[Start of section]

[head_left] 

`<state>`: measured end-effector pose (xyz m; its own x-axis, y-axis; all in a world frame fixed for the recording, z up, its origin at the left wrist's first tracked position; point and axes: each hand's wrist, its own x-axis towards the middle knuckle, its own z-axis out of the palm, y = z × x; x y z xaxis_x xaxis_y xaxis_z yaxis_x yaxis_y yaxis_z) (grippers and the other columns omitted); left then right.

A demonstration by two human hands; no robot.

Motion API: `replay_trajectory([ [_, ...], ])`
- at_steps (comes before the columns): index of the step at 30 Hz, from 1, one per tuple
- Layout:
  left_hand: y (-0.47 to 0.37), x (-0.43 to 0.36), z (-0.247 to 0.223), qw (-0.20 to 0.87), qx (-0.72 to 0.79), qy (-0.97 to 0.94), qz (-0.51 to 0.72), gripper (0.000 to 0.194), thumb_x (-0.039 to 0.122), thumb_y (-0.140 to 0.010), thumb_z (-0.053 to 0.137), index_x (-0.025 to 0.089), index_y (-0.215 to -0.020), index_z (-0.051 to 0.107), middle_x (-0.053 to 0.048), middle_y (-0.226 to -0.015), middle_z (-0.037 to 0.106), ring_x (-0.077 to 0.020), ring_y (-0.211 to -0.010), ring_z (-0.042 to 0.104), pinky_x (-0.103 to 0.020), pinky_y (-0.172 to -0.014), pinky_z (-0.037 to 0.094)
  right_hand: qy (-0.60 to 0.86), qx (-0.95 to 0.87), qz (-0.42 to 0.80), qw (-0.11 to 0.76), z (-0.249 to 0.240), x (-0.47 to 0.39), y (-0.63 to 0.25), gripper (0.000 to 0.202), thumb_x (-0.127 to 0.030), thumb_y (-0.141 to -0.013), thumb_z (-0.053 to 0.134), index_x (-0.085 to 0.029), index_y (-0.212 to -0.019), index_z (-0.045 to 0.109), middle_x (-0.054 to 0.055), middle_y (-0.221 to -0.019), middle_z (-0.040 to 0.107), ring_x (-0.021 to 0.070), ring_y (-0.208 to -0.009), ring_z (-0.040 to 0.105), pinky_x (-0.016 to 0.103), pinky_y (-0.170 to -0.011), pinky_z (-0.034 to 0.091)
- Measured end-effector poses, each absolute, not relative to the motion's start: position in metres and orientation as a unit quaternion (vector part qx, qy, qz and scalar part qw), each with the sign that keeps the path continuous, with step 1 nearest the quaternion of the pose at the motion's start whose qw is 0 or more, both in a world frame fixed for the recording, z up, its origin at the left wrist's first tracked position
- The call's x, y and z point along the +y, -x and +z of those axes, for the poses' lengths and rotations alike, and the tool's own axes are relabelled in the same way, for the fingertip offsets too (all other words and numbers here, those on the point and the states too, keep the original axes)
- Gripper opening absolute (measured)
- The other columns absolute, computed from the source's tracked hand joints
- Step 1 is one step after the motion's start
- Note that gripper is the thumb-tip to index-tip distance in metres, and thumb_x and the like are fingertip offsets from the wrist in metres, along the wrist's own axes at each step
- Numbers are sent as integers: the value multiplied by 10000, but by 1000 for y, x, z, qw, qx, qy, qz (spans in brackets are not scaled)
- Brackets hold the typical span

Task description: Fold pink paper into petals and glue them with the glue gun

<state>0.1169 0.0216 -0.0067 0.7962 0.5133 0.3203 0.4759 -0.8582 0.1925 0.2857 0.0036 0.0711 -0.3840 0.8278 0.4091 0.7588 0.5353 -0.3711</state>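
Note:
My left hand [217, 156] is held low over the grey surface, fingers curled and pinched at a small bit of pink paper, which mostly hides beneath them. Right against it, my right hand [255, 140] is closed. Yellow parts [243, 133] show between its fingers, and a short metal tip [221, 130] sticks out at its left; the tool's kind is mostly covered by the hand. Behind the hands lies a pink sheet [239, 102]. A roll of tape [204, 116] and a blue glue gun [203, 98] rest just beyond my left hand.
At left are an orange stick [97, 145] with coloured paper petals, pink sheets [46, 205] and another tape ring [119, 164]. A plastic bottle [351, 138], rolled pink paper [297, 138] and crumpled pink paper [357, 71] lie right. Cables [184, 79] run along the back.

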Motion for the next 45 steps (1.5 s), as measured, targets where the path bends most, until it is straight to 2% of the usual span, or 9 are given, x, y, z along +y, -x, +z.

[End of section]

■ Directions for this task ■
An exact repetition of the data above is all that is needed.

■ Response area ■
[head_left] 

`<state>`: measured end-effector pose (xyz m; its own x-axis, y-axis; all in a world frame fixed for the recording, z up, its origin at the left wrist's first tracked position; point and axes: each hand's wrist, its own x-axis towards the middle knuckle, its own z-axis out of the palm, y = z × x; x y z xaxis_x xaxis_y xaxis_z yaxis_x yaxis_y yaxis_z) (grippers and the other columns omitted); left then right.

A demonstration by two human hands; no robot.

Motion API: `replay_trajectory([ [_, ...], ])`
- at_steps (comes before the columns): index of the step at 30 Hz, from 1, one per tuple
- Layout:
  left_hand: y (-0.47 to 0.37), x (-0.43 to 0.36), z (-0.247 to 0.223), qw (-0.20 to 0.87), qx (-0.72 to 0.79), qy (-0.97 to 0.94), qz (-0.51 to 0.72), gripper (0.000 to 0.194), thumb_x (-0.039 to 0.122), thumb_y (-0.140 to 0.010), thumb_z (-0.053 to 0.137), index_x (-0.025 to 0.089), index_y (-0.215 to -0.020), index_z (-0.051 to 0.107), middle_x (-0.053 to 0.048), middle_y (-0.226 to -0.015), middle_z (-0.037 to 0.106), ring_x (-0.077 to 0.020), ring_y (-0.211 to -0.010), ring_z (-0.042 to 0.104), pinky_x (-0.103 to 0.020), pinky_y (-0.172 to -0.014), pinky_z (-0.037 to 0.094)
  right_hand: qy (-0.60 to 0.86), qx (-0.95 to 0.87), qz (-0.42 to 0.80), qw (-0.11 to 0.76), z (-0.249 to 0.240), x (-0.47 to 0.39), y (-0.63 to 0.25), gripper (0.000 to 0.202), thumb_x (-0.127 to 0.030), thumb_y (-0.141 to -0.013), thumb_z (-0.053 to 0.134), index_x (-0.085 to 0.029), index_y (-0.212 to -0.019), index_z (-0.045 to 0.109), middle_x (-0.054 to 0.055), middle_y (-0.221 to -0.019), middle_z (-0.040 to 0.107), ring_x (-0.021 to 0.070), ring_y (-0.208 to -0.009), ring_z (-0.040 to 0.105), pinky_x (-0.016 to 0.103), pinky_y (-0.170 to -0.011), pinky_z (-0.034 to 0.091)
- Measured end-effector poses, each absolute, not relative to the motion's start: position in metres and orientation as a unit quaternion (vector part qx, qy, qz and scalar part qw), each with the sign that keeps the path continuous, with step 1 nearest the quaternion of the pose at the motion's start whose qw is 0 or more, both in a world frame fixed for the recording, z up, its origin at the left wrist's first tracked position
- The call's x, y and z point along the +y, -x and +z of those axes, for the poses' lengths and rotations alike, and the tool's own axes are relabelled in the same way, for the fingertip offsets too (all other words and numbers here, those on the point and the states too, keep the original axes)
- Gripper opening absolute (measured)
- The other columns absolute, computed from the source's tracked hand joints
- Step 1 is one step after the motion's start
- Note that gripper is the thumb-tip to index-tip distance in metres, and thumb_x and the like are fingertip offsets from the wrist in metres, along the wrist's own axes at each step
- Numbers are sent as integers: the value multiplied by 10000, but by 1000 for y, x, z, qw, qx, qy, qz (spans in brackets are not scaled)
- Brackets hold the typical span

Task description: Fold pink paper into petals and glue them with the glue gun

<state>0.1169 0.0216 -0.0067 0.7962 0.5133 0.3203 0.4759 -0.8582 0.1925 0.2857 0.0036 0.0711 -0.3840 0.8278 0.4091 0.7588 0.5353 -0.3711</state>
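Note:
My left hand [217, 156] is held low over the grey surface, fingers curled and pinched at a small bit of pink paper, which mostly hides beneath them. Right against it, my right hand [255, 140] is closed. Yellow parts [243, 133] show between its fingers, and a short metal tip [221, 130] sticks out at its left; the tool's kind is mostly covered by the hand. Behind the hands lies a pink sheet [239, 102]. A roll of tape [204, 116] and a blue glue gun [203, 98] rest just beyond my left hand.
At left are an orange stick [97, 145] with coloured paper petals, pink sheets [46, 205] and another tape ring [119, 164]. A plastic bottle [351, 138], rolled pink paper [297, 138] and crumpled pink paper [357, 71] lie right. Cables [184, 79] run along the back.
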
Motion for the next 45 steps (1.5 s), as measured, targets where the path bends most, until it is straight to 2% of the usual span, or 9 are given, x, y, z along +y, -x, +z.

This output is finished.